市場的定義與1933年GDP測算:GDP測算

來源:思想匯報 發布時間:2019-08-16 05:04:07 點擊:

  摘 要:以長距離販運的商品量來測算近代中國市場規模的方法是有缺陷的,近代中國城市經濟的發展,各種要素在城市的集聚,以及大城市內部各種商品和勞務的交易,是近代中國經濟和市場發育的主要途徑,如果忽略了城市的就地貿易,就會低估市場規模。在得到了1933年市場規模的數字以后,經調整,可以估算出1933年的GDP數字,并由此粗略地推算出1931-1936年的GDP數字。可以發現,與以前學界所估算出來的相應GDP數字比較,該數字小了不少,這是因為根據GDP的固有定義,扣除了未進入市場的商品和勞務的量所致。
  關鍵詞:市場;長距離販運;城市就地貿易;1933年GDP測算
  中圖分類號:F129 文獻標識碼:A 文章編號:0257-5833(2013)01-0149-07
  作者簡介:杜恂誠,上海財經大學經濟學院教授 (上海 200433)
  經濟史研究,像任何科學研究一樣,必須注重研究規范,而在研究規范中占有前提位置的是必須把研究對象搞清楚。也就是說,我們必須明白我們在研究什么。如果我們連研究對象的定義或概念都沒有搞清楚,我們就可能會發生各種錯誤,諸如內容的偏離、方法的不當、觀點的枉發、結論的錯誤等。現在年歲較長的學者應該還能回憶起,文革剛結束時,在研究買辦的時候,由于延續了過去的思維,買辦的概念被無限放大,因此深入的買辦研究,或近代中國早期企業家研究,就變得很困難。

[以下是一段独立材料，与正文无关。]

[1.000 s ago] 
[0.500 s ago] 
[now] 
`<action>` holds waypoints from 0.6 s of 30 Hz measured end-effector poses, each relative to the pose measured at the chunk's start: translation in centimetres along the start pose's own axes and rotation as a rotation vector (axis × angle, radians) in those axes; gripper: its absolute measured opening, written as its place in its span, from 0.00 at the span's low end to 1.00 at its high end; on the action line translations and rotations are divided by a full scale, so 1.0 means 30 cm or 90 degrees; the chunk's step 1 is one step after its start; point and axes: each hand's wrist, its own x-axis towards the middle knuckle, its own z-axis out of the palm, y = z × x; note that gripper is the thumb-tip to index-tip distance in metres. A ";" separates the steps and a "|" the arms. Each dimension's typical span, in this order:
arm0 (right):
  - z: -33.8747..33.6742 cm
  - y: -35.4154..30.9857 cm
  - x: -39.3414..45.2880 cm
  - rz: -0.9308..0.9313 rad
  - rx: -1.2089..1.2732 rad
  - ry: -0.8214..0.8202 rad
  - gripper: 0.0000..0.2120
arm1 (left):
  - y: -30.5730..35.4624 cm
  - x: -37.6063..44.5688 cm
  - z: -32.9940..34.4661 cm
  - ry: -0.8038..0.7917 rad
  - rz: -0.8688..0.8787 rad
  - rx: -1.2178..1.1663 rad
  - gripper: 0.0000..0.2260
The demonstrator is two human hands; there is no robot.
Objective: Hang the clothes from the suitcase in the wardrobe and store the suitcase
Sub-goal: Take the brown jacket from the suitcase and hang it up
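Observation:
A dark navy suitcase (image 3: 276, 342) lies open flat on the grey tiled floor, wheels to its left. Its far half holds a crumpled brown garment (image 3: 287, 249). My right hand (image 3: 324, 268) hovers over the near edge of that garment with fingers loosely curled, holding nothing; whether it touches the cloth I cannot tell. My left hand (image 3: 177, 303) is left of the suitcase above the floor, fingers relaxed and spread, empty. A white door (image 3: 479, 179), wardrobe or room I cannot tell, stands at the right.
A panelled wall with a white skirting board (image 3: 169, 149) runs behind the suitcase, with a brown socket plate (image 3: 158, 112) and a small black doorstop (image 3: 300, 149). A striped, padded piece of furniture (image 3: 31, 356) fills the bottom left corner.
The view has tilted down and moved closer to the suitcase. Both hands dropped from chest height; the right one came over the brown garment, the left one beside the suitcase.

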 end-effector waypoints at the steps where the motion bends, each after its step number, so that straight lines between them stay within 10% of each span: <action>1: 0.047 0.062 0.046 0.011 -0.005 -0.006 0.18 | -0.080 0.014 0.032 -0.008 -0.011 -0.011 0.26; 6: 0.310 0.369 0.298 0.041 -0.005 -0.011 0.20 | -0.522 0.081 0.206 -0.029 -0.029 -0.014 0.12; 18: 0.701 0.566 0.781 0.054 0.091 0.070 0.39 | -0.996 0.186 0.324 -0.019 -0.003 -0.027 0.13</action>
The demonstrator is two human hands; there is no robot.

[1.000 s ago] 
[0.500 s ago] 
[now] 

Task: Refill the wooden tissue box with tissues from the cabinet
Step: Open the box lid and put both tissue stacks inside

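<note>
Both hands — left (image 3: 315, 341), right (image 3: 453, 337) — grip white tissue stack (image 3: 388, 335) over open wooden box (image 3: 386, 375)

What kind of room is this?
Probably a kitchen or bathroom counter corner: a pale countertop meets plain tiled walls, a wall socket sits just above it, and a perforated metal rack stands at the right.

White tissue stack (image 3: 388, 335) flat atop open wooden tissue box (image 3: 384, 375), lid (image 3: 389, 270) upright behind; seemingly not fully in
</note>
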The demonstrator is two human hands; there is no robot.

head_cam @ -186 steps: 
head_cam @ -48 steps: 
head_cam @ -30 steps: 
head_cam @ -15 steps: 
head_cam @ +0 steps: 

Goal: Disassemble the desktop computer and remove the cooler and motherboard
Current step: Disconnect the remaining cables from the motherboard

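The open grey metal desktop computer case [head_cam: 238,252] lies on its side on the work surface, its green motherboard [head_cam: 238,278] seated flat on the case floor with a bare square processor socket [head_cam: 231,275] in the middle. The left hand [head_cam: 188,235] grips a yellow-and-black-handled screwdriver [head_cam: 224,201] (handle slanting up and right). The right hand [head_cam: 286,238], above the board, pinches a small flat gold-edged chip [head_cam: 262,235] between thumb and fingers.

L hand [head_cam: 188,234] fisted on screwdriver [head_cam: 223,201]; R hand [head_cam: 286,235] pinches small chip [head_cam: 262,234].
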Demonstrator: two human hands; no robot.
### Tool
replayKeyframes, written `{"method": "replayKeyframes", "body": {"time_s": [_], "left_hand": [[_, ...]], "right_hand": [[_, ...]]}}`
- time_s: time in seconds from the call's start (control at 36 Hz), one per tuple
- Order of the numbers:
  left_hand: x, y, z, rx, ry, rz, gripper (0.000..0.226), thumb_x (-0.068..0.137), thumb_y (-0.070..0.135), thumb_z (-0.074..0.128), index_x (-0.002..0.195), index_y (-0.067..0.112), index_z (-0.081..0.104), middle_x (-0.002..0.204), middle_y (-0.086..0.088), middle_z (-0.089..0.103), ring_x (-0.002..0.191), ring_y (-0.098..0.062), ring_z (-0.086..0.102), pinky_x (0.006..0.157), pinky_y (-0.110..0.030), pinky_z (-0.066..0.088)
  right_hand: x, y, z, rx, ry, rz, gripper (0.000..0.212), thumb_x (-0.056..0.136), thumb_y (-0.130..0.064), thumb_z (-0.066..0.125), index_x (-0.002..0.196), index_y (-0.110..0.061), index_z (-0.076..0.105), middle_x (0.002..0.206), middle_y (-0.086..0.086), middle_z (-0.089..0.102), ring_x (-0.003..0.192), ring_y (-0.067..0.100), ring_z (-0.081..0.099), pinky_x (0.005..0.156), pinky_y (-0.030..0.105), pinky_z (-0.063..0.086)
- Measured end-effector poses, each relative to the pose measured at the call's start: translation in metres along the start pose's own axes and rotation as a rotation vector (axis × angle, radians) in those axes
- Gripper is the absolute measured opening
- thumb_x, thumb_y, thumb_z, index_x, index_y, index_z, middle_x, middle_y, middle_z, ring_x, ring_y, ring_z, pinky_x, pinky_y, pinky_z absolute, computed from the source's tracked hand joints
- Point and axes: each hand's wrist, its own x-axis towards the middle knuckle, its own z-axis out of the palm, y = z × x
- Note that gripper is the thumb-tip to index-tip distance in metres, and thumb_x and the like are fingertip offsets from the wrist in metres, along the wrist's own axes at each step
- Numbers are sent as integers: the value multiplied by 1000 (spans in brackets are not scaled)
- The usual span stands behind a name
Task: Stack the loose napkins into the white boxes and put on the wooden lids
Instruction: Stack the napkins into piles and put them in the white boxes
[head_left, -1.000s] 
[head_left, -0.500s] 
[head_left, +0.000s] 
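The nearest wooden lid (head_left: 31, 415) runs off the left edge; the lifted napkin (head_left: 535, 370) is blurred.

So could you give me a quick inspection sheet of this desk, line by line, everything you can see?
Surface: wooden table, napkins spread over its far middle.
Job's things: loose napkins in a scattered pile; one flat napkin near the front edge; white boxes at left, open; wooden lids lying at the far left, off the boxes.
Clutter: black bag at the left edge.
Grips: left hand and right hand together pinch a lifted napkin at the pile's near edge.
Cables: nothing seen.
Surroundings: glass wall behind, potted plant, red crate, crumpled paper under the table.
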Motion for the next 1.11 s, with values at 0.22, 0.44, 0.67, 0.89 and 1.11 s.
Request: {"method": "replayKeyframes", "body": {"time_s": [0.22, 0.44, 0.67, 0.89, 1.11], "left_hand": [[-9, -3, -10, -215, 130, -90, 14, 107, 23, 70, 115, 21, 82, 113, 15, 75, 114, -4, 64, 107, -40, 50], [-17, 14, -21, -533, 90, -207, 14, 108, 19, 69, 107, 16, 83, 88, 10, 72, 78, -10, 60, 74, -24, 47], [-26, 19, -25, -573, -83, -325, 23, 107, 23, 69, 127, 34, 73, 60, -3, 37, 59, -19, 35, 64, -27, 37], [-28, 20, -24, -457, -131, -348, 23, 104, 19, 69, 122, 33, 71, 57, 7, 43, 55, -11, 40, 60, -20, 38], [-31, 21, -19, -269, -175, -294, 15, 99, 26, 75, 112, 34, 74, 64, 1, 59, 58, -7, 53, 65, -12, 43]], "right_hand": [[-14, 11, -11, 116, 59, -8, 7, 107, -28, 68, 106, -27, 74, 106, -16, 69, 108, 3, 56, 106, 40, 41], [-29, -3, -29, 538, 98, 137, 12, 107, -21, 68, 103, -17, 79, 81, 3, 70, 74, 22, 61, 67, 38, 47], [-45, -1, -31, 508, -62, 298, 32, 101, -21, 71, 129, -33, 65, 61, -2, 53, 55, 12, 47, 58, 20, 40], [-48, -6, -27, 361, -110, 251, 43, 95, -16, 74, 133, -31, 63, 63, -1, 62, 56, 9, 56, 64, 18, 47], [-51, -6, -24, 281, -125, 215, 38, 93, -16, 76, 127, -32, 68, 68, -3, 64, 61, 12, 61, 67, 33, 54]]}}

  本文所要提出的是經濟史研究中兩個特別重要的定義或概念,即“市場”和“GDP”。我們一直在研究“市場”和“GDP”,卻很少有人反思這兩個重要研究對象的正確定義。由于這兩個概念是基礎性的和全局性的,所以一旦認識有誤,就可能牽一發而動全身,影響到相關各個問題的研究。
  一、市場定義
  市場和市場經濟,是我們每個搞經濟史研究的人掛在嘴邊的詞,但也許很少有人認識到,應該對市場有一個規范的定義。我這里所說的“市場定義”,不是指經濟學的一般定義,而是指經濟史學上的關于如何認識近代中國市場的定義。經濟學關于市場的一般定義是:“市場是某種物品或勞務的一群買者與賣者。買者作為一個群體決定了一種物品的需求,而賣者作為一個群體決定了一種物品的供給。”①這本來是容易理解而不存在爭議的。但因為在經濟史研究中涉及市場規模的估算,便可能產生認識上的歧異。從中國古代直到近代,沒有全國性的國民經濟統計部門,經濟數據很不完備,凌亂而不成系統。在這種情況下,根據什么樣的原則所觀測到的數據才是相對接近于市場原始定義的,就成為經濟史研究者所關注的問題。這個觀測的原則便成為經濟史研究者的市場定義。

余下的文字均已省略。